Все смолкло, а представитель обратился к Чеботаеву: — Как фамилия говорившего?

Бледный Чеботаев, не предвидя ничего доброго, мрачно ответил:

— Я не знаю.

Встал и ответил на этот вопрос председатель земства старый Лавинов:

— Ваше превосходительство, возразивший вам наш товарищ... он только предвосхитил мысль каждого из нас, и нам остается лишь завидовать ему.

И с глубоким поклоном среди замершего в напряженном вызывающем молчании собрания — земцев и громадной публики на хорах, с которой теперь установился непрерывный, как биение пульса, ток,— Лавинов, полный достоинства опустился в свое кресло.

Среди мертвой тишины, когда уже ждали какого-то взрыва, слова представителя раздались в зале, как пар, выпускаемый в предохранительный клапан:

— Я лично буду отстаивать земством требуемые суммы.

Уже благодушнее собрание перешло к обсуждению форм ссуды. Было предложено ссуду выдавать обществам зерном за круговой порукой и тем только обществам, которые согласятся ввести у себя общественную запашку.

Кто-то коснулся того, что мера эта, как принудительная, требовала бы законодательной санкции, но ему ответили в том смысле, что и времени нет для этой санкции и что и принудительности здесь, собственно, никакой нет: кто хочет — берет, кто не хочет — не берет,— какая же тут принудительность?
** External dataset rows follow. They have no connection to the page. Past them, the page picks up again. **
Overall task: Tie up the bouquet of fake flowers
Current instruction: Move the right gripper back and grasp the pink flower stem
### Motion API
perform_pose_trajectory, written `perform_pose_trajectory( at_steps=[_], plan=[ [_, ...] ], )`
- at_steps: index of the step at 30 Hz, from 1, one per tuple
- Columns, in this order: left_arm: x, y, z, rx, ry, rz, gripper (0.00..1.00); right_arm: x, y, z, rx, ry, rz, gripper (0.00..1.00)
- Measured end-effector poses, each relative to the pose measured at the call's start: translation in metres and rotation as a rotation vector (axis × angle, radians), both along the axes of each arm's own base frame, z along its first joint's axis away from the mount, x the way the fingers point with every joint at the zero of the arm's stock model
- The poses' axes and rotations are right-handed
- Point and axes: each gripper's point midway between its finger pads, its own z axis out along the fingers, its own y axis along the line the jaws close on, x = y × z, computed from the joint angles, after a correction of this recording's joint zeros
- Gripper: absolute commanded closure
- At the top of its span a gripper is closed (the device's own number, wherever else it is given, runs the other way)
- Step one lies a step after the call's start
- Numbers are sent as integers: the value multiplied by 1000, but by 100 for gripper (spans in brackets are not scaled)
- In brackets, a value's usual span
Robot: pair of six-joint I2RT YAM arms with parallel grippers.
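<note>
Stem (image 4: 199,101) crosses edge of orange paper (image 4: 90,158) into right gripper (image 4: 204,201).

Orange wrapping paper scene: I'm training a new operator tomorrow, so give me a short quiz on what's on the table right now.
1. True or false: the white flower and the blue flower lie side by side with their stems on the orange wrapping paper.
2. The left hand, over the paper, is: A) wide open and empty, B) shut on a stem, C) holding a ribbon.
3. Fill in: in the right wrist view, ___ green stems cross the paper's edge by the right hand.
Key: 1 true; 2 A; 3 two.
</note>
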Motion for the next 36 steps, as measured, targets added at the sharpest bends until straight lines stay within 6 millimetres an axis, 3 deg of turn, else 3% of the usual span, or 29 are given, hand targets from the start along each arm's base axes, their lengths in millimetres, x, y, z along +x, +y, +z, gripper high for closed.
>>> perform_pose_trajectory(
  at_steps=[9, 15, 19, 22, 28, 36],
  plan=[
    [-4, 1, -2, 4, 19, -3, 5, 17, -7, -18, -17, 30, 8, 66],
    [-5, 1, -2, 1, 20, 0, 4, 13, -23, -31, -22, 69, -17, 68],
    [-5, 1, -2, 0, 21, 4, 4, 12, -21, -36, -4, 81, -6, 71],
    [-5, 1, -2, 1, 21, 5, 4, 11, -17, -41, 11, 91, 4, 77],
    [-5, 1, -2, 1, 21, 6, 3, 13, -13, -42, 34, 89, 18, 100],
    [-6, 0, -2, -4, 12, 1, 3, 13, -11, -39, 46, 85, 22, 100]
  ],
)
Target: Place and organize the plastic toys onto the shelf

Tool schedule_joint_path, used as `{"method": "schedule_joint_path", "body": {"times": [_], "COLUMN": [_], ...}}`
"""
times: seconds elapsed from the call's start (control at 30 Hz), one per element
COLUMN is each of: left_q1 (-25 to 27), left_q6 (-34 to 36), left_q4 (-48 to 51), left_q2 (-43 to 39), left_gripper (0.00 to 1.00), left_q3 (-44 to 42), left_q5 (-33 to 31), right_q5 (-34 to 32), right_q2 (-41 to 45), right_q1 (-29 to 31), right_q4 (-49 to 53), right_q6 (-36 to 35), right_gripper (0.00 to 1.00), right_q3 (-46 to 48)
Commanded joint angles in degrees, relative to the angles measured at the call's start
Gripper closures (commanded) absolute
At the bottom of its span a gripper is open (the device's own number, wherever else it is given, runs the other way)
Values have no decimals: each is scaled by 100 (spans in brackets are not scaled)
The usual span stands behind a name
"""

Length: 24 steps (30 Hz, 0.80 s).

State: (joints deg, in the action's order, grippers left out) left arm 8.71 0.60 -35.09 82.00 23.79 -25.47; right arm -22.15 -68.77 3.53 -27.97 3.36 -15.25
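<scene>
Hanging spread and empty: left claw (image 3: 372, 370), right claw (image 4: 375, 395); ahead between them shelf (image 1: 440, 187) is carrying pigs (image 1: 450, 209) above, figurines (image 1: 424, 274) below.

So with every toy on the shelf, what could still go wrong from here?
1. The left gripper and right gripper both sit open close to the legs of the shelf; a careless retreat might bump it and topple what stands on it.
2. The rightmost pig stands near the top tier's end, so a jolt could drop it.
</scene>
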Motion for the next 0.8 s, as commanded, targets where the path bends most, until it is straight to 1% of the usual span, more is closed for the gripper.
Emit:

Против предложенной меры возражал из немногочисленной группы гласных-крестьян высокий, елейный, с черной бородой крестьянин. Прокашлявшись, он сказал тоненьким тенорковым голоском:

— Трудно будет крестьянам.

Кто-то бросил ему в ответ:

— Бог труды любит.

А один из земцев встал и сказал, обращаясь к гласному из крестьян:

— Вы слышали и видели, как земство отстаивало ваши интересы. Плохо и нам, крупным землевладельцам, но для себя мы ничего не просили,— только для вас. Но крупные владельцы не могут и платить за вас, как пришлось им платить за восьмидесятый, тоже голодный год, когда правительство взыскало выданную им ссуду со всех.

— Всего-то двести тысяч,— ответил, привстав, обиженно крестьянин,— остальное крестьяне сами уплатили.

— Всего! — иронически обиженно подчеркнул кто-то, и все улыбнулись, а Нащокин, подмигнув, севшему опять крестьянину, добродушно пробасил:

— Придется, видно, помириться?

Гласный-крестьянин и кивнул, и улыбнулся, и развел руками. Дескать: и польщены, что не брезгуете, и говорить-то мне среди вас, господ, трудно,— слава богу, что и так все сошло, и, конечно, помириться придется.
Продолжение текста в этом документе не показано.